- Task objective -
Copy exactly, and only, the lines from the one with "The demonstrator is" to the end of the listing; omit pictures.

** Dataset content follows **

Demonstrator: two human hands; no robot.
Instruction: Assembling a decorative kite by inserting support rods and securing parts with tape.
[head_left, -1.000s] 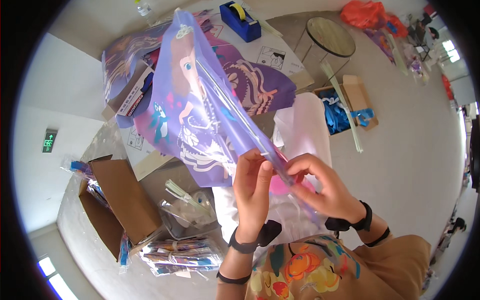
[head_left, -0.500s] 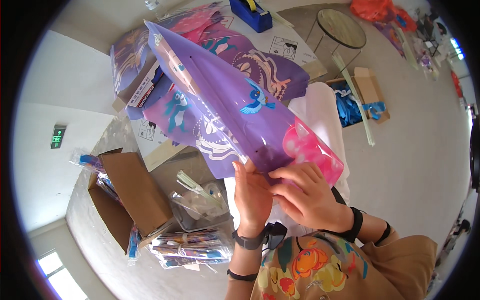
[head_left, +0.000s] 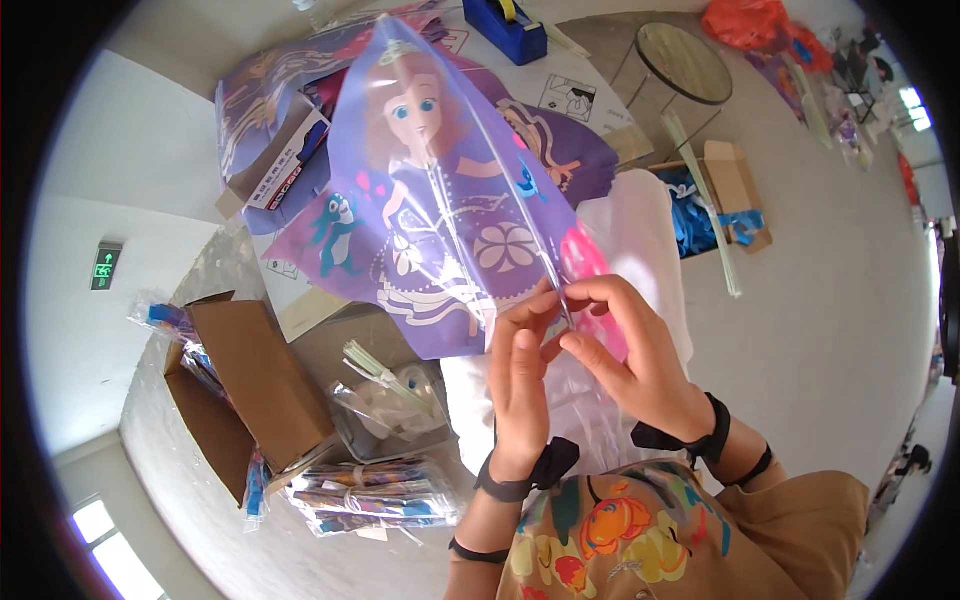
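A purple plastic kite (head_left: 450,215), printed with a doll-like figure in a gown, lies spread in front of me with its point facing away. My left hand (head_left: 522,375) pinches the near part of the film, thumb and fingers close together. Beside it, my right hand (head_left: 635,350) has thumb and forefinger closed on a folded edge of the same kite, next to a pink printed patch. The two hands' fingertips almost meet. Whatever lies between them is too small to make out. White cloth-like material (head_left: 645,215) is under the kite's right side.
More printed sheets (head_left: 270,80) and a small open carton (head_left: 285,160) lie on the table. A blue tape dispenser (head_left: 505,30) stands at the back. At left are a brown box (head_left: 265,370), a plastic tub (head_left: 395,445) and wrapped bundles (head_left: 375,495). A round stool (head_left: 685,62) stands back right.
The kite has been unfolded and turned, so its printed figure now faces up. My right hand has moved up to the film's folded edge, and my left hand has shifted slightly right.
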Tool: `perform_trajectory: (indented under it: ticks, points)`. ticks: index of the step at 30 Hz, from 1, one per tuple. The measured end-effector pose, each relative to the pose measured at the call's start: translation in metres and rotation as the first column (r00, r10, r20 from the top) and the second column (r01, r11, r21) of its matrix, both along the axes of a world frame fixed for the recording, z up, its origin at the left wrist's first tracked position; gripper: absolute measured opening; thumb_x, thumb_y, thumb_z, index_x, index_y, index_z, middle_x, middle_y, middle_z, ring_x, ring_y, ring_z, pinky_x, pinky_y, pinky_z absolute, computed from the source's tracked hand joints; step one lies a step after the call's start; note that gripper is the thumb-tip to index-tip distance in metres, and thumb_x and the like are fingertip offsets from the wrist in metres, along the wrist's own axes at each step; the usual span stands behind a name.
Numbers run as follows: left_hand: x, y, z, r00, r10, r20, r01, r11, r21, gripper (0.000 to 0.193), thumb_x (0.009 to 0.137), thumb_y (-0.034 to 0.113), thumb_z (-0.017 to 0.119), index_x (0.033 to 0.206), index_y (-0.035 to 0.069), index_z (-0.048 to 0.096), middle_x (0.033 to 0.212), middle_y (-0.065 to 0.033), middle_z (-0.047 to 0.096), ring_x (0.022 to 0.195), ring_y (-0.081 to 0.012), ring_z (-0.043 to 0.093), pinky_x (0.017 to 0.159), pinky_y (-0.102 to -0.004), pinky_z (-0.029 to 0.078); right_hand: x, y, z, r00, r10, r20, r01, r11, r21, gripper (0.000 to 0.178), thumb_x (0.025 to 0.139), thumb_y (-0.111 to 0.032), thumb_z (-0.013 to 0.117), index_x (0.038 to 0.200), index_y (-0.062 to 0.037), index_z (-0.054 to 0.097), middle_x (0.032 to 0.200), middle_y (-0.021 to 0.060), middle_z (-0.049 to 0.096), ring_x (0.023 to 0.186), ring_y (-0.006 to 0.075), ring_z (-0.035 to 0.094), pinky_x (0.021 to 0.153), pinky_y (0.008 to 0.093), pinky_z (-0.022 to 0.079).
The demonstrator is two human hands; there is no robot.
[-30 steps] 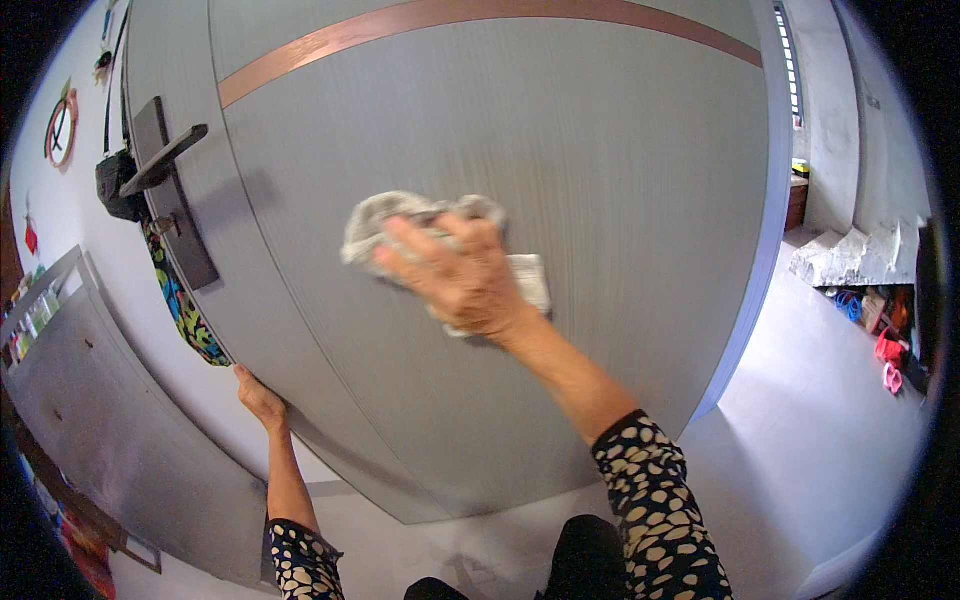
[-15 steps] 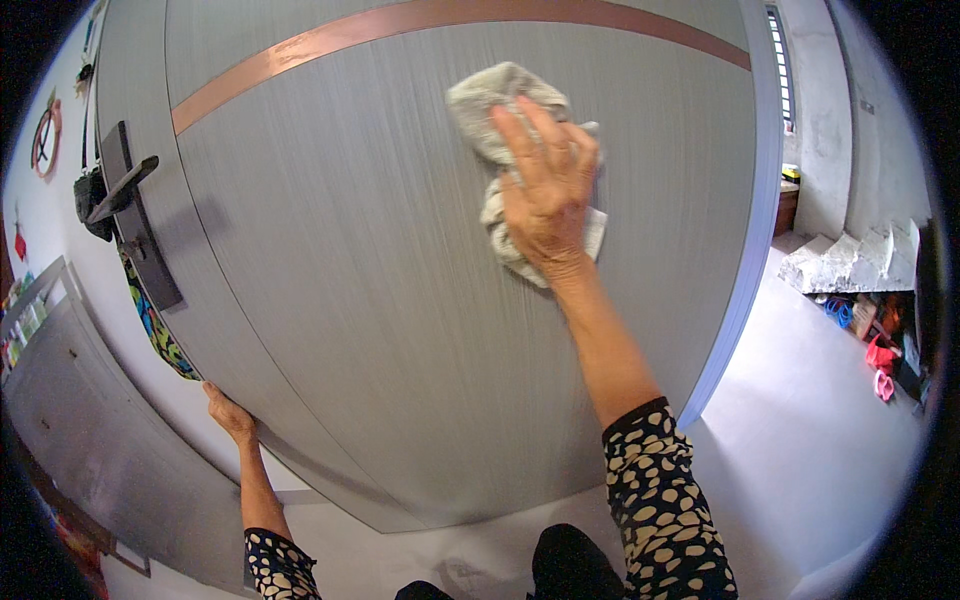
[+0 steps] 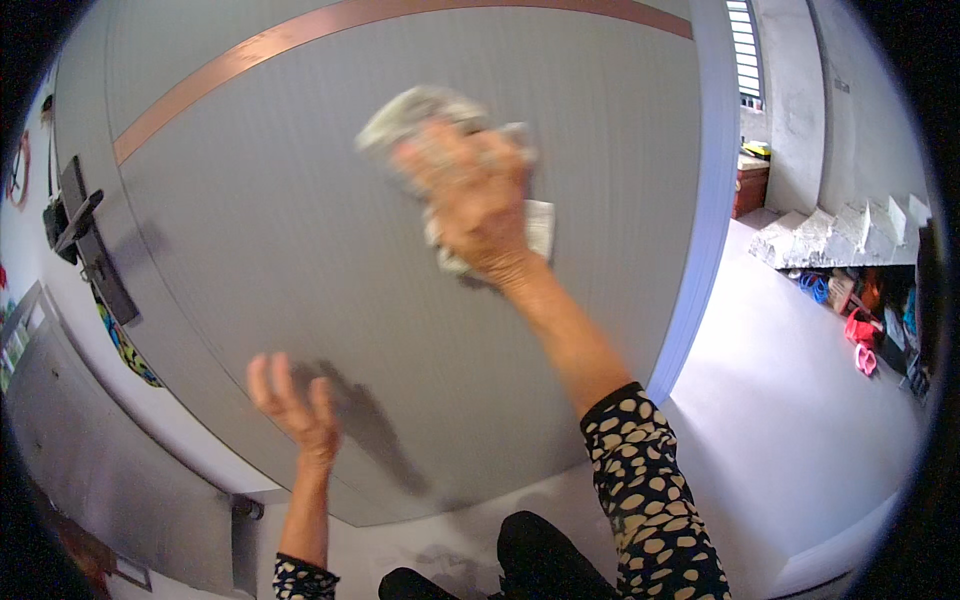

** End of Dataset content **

- Task output -
The demonstrator is two human hands; there is no robot.
[-30 steps] 
[-15 steps] 
[+0 steps] 

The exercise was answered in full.